Из всех возможных неудач человек выбирает наименее опасные для чувства самоуважения: хочется упасть помягче. Мой вариант: в искусстве, в религии, во взаимоотношениях с людьми. В искусстве я оказался беспомощен (мне только сейчас пришло в голову), потому что не верил в самостоятельно существующую человеческую личность. («Кто мог бы сказать с уверенностью, — пишет Персуорден, — что лица у людей всегда одни и те же? Может, они просто примеряют маску за маской со скоростью, недоступной глазу, создавая тем иллюзию неизменности черт лица, — так подергивается лента в старом немом кино, а?») Я давно утратил веру в подлинность всякого сходства человека с самим собой — как мог я писать портреты? Вера? Что ж, я не встретил пока ни одного достойного учения, где жертва Богу не была бы отравлена чувством вины. Расе Balthazar [49], все церкви и секты казались мне центрами самоподготовки по борьбе со страхом. Последняя и наихудшая моя неудача (я спрятал губы в темных, живущих тайной жизнью волосах Жюстин) — неудача с людьми. Причина была в постоянно возраставшей отчужденности духа: все проще становилось сочувствовать людям, обладание же было мне заказано. Моя любовь необъяснимым образом с каждым разом делалась все менее совершенной, и все проще давалась мне труднейшая и наилучшая ее часть — отдавать себя. На эту наживку, понял я вдруг с ужасом, и клюнула Жюстин. С рождения наделенная женским инстинктом собственницы, она была обречена на бесплодные попытки поймать меня там, где я был недосягаем, в последнем моем убежище за прочными щитами смеха и дружеского участия. В итоге — ничего, кроме разочарования и отчаяния, ибо я был совершенно от нее независим; а страсть обладать, владеть, если морить ее голодом, делает человека существом абсолютно и безусловно зависимым — от предмета страсти. Как трудно разобраться в хаосе нитей, протянутых от человека к человеку под шероховатой кожей поступков и слов; ведь любовь — всего лишь язык кожи, а секс — система терминов.

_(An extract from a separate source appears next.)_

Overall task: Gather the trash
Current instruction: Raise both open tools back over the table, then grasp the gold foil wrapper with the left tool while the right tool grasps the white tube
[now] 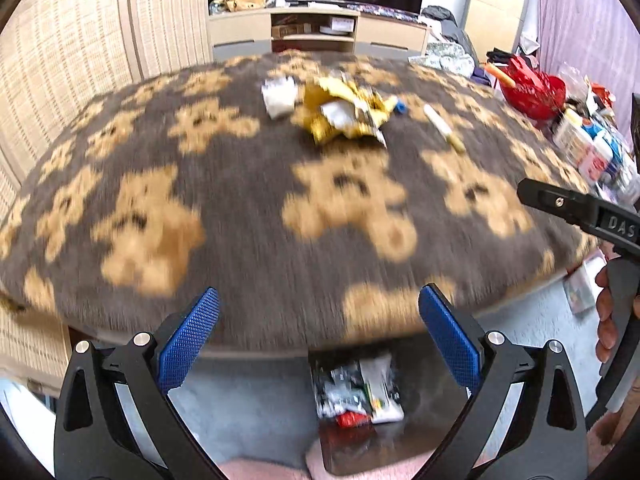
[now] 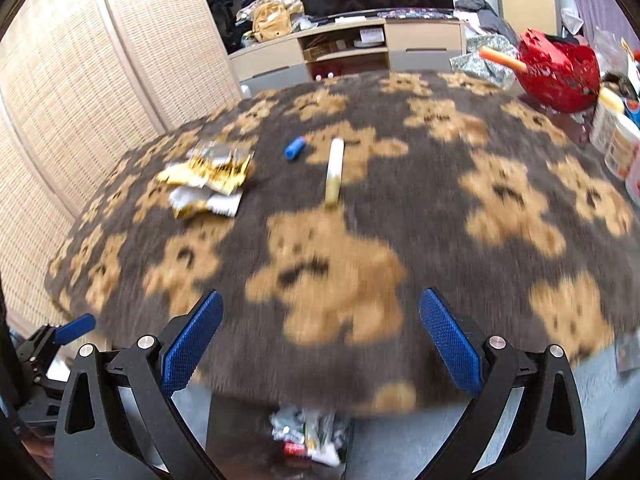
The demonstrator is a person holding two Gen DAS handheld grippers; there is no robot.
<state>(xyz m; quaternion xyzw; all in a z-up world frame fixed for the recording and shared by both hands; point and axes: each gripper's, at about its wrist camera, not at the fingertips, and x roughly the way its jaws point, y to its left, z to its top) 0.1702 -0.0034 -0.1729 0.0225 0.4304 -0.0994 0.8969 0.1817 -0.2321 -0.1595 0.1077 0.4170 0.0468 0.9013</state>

Стоит, однако же, воздать должное сей печальной истории, принесшей мне столько боли, — она заставила меня понять, что память только болью и питается; радость самодостаточна и кончается в себе самой — та боль и та радость завещали мне беспредельный запас душевного здоровья — животворного свойства глядеть со стороны. Я был как электрическая батарея. Отсоединенный от цепи, я обретал полную свободу передвижения в мире мужчин и женщин как хранитель законных прав любви — любви, которая не есть страсть и не есть привычка (то лишь атрибуты ее), но божественное шествие Бессмертного средь смертных — Афродита-во-Всеоружии. Я, помимо собственной воли, выковал себе доспехи, и я весь был — в них, весь — они, хоть и страдал от них больше всех (как иначе?). И эти доспехи были — безличность.
А Мелисса? Конечно, она не могла копать столь глубоко. Ей довольно было знать, что на силу мою можно опереться там, где она слабее всего: во взаимоотношениях с внешним миром. Она ценила каждую мою человеческую слабость — привычку к беспорядку, неспособность делать деньги и тому подобное. Она любила мои слабости, ибо могла быть полезной мне; Жюстин же отметала их прочь, как недостойные ее внимания. Она искала иной силы. Я интересовал ее лишь как обладатель собственности, которую она не могла ни получить от меня в дар, ни украсть. Здесь вся суть обладания — война до победного конца за черты несходства друг в друге, за золото души близкого человека. Но разве может подобная война не быть разрушительной и безнадежной?